Les Anglais ont-ils seulement changé depuis un peu plus d’un demi-siècle ? Bien sûr, les maillots de bain ont raccourci, les bourgeois ne se rendent plus à Wimbledon en nœud papillon et les fêtes foraines ne font plus la promotion de strip-teases. Mais le saut dans le temps qu’offrent les photos de Tony Ray-Jones, prises dans les années 1960 et au début des années 1970, raconte l’étonnante immuabilité des côtes anglaises et des petites villes balnéaires du pays.
Les bains de mer trop froids, les plages de galets inconfortables, et la merveilleuse ironie pince-sans-rire sans laquelle l’Angleterre serait perdue : tout est là, immortalisé en noir et blanc par l’œil acéré et empathique du photographe.
Tony Ray-Jones est mort trop tôt, d’une leucémie, à 31 ans, en 1972. Formé au London College of Printing puis à Yale, aux Etats-Unis, il a eu le temps de laisser derrière lui une œuvre presque anthropologique, consacrée aux loisirs de ses compatriotes. Il a notamment arpenté les stations balnéaires bien avant que l’aviation low cost n’embarque les Anglais par millions à la recherche du soleil, vers l’Espagne ou le sud de la France.

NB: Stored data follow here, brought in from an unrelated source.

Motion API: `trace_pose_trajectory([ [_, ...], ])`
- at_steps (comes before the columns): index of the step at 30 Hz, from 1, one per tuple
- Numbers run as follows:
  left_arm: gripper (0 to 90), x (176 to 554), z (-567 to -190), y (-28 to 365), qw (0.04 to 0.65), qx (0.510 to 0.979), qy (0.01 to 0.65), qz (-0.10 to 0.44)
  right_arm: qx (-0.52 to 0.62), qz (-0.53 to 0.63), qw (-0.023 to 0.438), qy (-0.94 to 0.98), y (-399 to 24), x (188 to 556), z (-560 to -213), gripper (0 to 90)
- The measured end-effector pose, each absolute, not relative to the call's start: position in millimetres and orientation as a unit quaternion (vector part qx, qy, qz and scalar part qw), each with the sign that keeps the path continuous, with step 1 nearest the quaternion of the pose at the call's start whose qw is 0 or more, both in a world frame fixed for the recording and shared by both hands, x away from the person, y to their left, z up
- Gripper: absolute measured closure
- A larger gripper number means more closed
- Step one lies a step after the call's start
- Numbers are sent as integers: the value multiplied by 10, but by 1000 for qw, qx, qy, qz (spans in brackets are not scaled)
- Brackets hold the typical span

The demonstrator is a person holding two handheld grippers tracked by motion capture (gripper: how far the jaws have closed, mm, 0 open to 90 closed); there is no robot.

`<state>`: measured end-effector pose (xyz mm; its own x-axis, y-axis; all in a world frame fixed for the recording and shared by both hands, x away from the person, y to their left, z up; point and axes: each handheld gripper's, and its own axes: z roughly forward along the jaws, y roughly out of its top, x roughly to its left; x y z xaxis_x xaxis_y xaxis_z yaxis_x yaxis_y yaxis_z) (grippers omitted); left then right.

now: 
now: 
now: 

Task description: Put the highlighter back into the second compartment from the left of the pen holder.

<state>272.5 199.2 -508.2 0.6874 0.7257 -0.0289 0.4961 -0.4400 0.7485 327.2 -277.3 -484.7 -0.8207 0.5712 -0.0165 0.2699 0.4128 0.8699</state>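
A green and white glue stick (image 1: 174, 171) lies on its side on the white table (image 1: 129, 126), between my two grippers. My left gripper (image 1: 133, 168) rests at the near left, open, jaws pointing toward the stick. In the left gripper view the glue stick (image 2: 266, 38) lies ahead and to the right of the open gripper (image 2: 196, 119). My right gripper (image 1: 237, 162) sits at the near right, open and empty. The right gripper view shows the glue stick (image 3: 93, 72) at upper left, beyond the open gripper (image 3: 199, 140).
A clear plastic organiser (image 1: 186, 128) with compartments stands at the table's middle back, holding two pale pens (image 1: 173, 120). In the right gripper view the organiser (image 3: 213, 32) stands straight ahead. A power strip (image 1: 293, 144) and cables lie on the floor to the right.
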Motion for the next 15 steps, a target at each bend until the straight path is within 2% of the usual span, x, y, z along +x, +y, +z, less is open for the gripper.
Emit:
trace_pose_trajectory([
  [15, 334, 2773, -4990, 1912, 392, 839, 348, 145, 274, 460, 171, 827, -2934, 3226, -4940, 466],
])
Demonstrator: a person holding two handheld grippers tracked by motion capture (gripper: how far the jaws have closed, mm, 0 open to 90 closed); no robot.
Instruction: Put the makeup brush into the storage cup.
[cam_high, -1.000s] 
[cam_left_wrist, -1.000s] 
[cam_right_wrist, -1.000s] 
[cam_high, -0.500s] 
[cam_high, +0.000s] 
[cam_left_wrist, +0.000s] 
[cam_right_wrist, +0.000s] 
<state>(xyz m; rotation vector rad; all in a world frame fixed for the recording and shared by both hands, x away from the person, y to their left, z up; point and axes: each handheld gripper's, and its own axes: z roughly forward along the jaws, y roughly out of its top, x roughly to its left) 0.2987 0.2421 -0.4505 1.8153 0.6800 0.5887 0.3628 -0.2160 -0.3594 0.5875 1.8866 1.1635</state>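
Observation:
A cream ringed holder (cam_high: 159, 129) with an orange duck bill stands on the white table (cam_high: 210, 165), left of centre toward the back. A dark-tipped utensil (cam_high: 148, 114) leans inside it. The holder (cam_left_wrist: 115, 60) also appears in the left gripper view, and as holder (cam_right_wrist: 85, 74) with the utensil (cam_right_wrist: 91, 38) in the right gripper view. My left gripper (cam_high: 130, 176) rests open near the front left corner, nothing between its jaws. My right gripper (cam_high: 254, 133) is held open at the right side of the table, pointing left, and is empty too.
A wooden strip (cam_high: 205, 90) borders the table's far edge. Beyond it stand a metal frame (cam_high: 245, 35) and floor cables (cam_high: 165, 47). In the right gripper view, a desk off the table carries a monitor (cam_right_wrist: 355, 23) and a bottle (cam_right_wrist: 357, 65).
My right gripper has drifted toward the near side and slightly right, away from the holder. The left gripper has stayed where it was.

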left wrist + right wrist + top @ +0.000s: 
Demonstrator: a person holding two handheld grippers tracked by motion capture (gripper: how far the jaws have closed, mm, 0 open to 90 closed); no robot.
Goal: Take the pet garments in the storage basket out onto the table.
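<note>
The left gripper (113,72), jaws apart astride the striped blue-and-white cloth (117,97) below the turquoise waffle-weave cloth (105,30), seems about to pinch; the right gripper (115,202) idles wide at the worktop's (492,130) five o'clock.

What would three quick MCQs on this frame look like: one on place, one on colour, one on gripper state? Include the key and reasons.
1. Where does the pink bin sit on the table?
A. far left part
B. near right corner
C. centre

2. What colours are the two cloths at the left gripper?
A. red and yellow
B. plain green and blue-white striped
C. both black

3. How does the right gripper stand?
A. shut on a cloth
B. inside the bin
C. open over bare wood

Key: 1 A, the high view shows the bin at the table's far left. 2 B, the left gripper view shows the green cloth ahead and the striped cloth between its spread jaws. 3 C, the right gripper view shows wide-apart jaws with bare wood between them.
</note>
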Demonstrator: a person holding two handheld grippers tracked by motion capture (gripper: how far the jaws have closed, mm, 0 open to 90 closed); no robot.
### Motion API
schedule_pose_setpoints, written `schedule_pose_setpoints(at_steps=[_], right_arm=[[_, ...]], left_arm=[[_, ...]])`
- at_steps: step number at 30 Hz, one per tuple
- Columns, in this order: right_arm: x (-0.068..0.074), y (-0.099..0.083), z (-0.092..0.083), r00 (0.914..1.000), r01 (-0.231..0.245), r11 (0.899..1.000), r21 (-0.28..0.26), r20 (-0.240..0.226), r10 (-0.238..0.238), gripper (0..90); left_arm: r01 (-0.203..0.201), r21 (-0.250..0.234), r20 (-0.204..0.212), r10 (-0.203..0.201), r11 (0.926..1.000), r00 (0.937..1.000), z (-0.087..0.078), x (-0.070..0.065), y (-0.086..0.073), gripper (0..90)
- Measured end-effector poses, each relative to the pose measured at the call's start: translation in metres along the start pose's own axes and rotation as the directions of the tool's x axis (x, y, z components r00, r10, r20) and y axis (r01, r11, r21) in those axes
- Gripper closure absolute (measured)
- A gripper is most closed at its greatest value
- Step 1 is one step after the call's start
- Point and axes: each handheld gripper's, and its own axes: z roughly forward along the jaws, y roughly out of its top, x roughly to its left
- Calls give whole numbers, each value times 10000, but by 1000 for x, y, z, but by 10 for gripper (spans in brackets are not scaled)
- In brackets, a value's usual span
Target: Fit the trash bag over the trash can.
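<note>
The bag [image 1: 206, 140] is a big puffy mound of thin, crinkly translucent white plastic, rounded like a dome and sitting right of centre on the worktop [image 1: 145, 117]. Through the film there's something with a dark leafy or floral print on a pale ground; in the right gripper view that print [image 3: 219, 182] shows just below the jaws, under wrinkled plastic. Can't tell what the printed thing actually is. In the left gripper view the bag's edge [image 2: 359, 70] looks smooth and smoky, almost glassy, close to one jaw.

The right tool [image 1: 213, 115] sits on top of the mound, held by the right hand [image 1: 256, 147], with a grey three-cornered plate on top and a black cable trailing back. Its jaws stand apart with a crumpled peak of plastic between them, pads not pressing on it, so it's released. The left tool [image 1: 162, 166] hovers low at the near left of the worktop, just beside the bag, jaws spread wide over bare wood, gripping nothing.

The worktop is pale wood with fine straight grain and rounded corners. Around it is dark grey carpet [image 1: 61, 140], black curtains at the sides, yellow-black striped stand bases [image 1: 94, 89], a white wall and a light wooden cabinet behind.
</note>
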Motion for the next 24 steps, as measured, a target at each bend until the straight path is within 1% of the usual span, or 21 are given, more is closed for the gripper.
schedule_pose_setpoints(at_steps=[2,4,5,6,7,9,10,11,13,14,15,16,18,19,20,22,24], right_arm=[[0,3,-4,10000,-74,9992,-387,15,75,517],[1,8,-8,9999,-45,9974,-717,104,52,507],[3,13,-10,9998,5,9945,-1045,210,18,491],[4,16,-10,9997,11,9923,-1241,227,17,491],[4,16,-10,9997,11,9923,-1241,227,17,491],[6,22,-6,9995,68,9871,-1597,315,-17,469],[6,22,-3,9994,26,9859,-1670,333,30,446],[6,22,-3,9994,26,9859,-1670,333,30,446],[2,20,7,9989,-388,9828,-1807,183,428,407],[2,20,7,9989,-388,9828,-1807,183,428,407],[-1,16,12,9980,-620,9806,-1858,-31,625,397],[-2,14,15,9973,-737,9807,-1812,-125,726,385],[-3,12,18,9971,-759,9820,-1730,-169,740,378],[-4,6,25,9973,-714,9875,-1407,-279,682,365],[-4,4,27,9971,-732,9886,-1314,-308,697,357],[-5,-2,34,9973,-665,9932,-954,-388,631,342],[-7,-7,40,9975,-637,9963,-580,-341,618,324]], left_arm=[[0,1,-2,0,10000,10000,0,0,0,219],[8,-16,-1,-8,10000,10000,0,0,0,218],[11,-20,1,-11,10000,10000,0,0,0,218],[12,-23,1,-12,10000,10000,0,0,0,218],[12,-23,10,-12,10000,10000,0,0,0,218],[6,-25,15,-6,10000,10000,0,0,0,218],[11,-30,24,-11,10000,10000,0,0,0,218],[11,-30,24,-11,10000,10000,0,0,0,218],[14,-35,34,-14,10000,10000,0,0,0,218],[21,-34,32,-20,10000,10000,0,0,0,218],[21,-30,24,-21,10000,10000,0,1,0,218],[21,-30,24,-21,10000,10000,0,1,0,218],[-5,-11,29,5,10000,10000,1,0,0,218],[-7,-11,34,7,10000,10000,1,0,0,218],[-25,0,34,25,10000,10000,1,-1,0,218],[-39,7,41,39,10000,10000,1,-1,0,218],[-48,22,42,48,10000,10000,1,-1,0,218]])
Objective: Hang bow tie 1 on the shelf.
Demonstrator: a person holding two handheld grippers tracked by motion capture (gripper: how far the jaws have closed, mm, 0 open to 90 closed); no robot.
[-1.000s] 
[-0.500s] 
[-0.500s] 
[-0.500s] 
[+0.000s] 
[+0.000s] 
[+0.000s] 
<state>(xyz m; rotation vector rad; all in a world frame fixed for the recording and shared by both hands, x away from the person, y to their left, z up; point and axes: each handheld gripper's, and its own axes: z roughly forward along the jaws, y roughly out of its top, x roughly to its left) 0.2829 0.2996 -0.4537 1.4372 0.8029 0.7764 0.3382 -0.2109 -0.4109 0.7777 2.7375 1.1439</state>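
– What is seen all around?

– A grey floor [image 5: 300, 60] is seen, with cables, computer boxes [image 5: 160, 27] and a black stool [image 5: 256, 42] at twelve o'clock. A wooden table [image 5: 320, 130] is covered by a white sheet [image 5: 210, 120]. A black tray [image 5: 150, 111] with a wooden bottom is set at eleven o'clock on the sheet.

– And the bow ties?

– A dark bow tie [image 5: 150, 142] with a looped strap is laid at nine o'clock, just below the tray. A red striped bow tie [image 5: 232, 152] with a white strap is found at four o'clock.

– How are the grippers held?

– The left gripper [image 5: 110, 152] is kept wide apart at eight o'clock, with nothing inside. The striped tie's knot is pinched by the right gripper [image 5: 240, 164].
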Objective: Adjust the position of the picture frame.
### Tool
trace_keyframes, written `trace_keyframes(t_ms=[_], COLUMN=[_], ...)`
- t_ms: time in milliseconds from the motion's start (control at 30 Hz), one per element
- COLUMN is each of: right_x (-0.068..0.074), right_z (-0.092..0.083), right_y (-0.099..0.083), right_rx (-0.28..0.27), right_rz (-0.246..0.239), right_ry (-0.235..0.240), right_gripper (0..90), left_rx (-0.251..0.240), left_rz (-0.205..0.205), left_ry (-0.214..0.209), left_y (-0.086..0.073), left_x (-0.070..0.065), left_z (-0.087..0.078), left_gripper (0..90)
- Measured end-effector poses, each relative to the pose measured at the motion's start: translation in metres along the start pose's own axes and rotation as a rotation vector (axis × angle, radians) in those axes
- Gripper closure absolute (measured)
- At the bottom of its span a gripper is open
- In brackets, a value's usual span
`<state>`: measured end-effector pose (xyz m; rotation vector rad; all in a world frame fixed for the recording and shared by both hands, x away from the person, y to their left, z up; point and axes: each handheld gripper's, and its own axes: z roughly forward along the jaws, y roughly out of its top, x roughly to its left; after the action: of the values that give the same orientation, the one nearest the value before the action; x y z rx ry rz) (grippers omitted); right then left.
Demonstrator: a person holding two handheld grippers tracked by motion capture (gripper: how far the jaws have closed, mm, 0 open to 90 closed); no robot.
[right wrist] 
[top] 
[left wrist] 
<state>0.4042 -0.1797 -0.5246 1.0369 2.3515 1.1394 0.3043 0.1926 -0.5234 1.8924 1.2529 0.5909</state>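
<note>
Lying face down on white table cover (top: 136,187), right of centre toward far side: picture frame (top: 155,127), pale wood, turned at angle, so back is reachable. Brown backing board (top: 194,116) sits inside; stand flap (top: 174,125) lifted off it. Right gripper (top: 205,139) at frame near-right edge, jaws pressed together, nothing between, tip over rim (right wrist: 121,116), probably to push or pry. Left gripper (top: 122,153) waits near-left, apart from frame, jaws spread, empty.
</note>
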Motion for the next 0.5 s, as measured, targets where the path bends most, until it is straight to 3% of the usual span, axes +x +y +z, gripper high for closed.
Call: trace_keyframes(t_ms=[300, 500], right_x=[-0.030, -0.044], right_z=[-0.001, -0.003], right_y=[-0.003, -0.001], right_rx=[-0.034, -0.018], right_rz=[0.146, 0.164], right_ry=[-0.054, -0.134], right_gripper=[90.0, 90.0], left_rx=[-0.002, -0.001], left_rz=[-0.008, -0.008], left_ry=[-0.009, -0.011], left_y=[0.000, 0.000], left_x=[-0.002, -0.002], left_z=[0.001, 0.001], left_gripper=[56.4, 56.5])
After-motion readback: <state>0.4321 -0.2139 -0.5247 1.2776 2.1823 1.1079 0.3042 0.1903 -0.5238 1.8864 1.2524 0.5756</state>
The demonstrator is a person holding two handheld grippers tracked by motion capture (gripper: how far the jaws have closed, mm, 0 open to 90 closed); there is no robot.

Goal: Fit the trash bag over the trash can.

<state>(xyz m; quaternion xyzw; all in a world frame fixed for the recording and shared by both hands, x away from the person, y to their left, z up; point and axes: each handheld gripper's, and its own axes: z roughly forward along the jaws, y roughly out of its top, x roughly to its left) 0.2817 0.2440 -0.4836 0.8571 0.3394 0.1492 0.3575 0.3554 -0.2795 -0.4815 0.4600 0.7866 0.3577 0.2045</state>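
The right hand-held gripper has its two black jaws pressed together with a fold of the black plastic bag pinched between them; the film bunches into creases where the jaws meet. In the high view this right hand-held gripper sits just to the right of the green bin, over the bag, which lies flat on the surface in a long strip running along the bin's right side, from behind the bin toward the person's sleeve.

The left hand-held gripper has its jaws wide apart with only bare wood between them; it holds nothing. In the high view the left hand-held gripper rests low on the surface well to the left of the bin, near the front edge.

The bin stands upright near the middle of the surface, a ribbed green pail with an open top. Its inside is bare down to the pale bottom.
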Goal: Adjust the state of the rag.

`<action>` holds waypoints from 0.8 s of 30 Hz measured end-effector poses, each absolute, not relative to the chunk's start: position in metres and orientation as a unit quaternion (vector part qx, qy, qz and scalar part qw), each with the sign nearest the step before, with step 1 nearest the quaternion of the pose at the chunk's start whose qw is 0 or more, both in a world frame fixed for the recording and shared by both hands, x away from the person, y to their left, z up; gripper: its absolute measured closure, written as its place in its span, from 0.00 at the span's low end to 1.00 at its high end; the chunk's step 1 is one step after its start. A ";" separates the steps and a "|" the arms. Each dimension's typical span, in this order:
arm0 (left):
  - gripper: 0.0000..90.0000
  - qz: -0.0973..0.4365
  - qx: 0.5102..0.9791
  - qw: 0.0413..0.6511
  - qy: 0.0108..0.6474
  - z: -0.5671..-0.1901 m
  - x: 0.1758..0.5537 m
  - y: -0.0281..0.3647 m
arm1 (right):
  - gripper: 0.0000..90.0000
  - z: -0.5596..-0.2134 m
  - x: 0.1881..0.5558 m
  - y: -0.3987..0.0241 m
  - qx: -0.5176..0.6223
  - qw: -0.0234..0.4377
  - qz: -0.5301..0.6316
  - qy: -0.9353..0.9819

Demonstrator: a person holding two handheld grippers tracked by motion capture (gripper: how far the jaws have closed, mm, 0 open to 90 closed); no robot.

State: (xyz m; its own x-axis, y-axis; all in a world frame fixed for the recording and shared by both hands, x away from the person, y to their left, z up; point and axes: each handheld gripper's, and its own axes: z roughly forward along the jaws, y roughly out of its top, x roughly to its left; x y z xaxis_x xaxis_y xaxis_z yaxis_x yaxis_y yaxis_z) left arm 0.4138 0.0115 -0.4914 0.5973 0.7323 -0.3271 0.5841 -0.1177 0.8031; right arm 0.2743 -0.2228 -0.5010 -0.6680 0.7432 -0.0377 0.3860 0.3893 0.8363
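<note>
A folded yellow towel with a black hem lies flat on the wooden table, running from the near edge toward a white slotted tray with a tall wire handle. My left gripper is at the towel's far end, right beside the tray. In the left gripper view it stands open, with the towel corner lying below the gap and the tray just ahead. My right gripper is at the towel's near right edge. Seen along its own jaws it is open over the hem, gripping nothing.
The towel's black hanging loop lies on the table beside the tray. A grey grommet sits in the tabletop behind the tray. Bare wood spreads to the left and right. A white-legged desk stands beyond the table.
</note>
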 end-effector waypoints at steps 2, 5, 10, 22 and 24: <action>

Blackpool, Margate, Brighton… Les concours de beauté déprimants, les pique-niques sur la plage avec d’épais chandails en laine, les jeunes branchés et les vieux guindés qui se côtoient sans rien dire – mais qui n’en pensent pas moins : l’Angleterre des années 1960 valait bien celle de 2025.
Véritable empathie
Le travail de précurseur de Tony Ray-Jones a influencé Martin Parr, célébrité de la photographie anglaise, de onze ans son cadet. Mais là où ce dernier a la dent dure, apportant une vision parfois acide de la société anglaise, Tony Ray-Jones sait capter des scènes banales avec une véritable empathie.